• [What needs to be done] Copy all lines containing the string "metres" from the records below.

(Saved data entries)

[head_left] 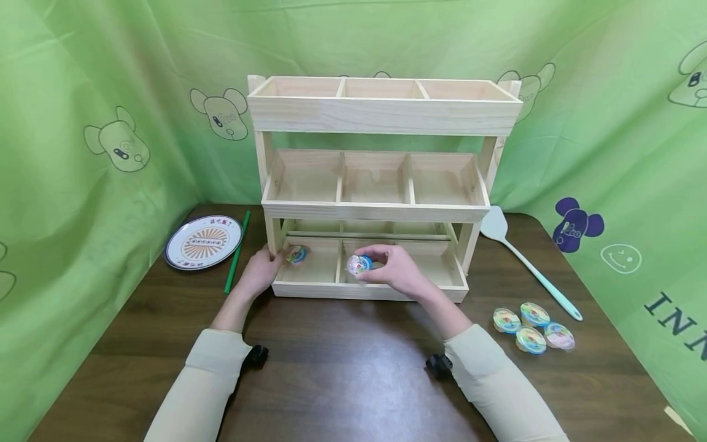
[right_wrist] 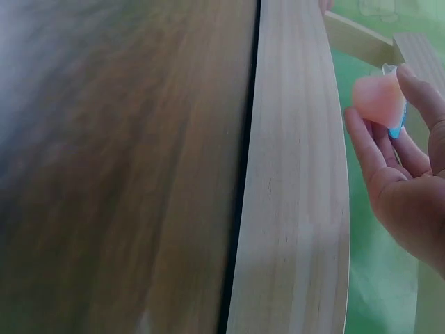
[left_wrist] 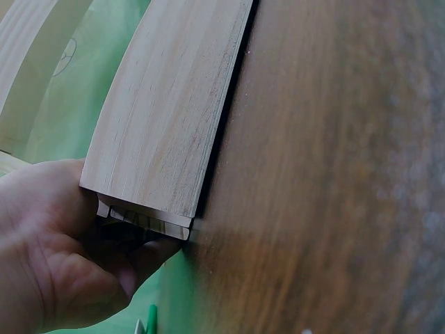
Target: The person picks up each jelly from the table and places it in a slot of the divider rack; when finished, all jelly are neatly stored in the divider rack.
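Observation:
My right hand [head_left: 394,268] pinches a jelly cup [head_left: 359,264] between thumb and fingers, above the middle compartment of the bottom tray. In the right wrist view the jelly cup [right_wrist: 379,101] looks pinkish, with a blue-edged lid. At the left end of that tray, my left hand [head_left: 262,271] grips the wooden rack [head_left: 370,291]. The left wrist view has the left hand [left_wrist: 62,243] around the tray's end, its fingertips partly hidden. Another jelly cup [head_left: 296,254] lies in the bottom left compartment.
Several jelly cups [head_left: 531,339] sit together on the table [head_left: 342,380] at the right, near a pale blue spatula [head_left: 533,268]. To the left lie a white patterned plate [head_left: 204,242] and a green stick [head_left: 237,253]. Green cloth [head_left: 138,55] hangs behind and at both sides.

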`<state>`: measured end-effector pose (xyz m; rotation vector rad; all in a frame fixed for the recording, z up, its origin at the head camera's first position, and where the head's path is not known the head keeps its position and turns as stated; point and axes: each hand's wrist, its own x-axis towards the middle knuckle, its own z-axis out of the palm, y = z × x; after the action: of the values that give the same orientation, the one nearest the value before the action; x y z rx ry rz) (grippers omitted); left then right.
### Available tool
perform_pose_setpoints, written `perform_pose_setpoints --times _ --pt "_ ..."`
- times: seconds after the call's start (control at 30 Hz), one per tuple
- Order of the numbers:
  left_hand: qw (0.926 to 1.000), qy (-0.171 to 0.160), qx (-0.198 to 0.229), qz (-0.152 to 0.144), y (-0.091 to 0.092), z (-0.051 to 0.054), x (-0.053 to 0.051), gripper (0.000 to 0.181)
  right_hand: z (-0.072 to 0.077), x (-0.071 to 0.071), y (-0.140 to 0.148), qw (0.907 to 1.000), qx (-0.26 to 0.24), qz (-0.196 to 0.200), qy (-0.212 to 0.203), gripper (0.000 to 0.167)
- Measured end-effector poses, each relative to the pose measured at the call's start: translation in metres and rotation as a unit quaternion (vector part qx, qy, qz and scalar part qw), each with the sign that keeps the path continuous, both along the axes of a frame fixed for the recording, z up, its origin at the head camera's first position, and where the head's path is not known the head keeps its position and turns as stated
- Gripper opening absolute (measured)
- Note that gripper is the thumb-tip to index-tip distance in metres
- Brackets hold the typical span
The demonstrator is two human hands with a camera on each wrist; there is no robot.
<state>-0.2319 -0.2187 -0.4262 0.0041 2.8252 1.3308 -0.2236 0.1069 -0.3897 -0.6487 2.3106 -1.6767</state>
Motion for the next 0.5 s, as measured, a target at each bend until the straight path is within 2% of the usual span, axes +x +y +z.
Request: perform_pose_setpoints --times 0.43,0.5 --pt "0.9999 0.007 -0.012 -0.001 0.001 0.001 -0.001 0.053 0.002 -0.009 -0.025 0.9992 -0.014 0.002 -0.039 0.049" --pt "0.9999 0.007 -0.014 -0.001 0.002 0.001 -0.001 0.052 0.002 -0.010 -0.028 0.9993 -0.014 0.004 -0.035 0.049"
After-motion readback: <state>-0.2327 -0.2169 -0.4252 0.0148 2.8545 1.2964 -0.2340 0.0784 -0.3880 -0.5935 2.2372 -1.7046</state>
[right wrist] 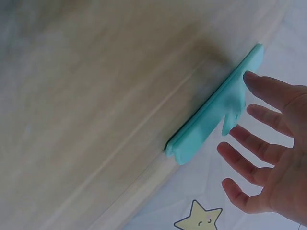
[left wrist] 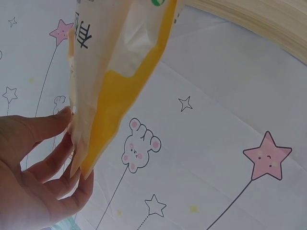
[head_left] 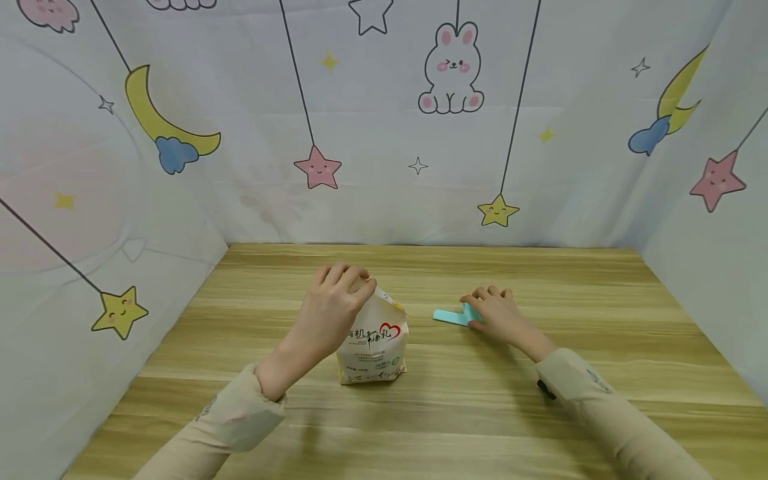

• [Task response]
- Measured end-effector poses, each relative to the pose measured at the call's start: translation in metres and rotation as a unit quaternion (vector part qx, qy, qz and scalar part qw), each with the sign that keeps the path continuous, both along the axes of a frame fixed for the recording, z up, its origin at the head camera's first position, and where the head's path is not known the head keeps its position and turns as stated
- Note that gripper is the thumb-tip to index-tip distance in metres

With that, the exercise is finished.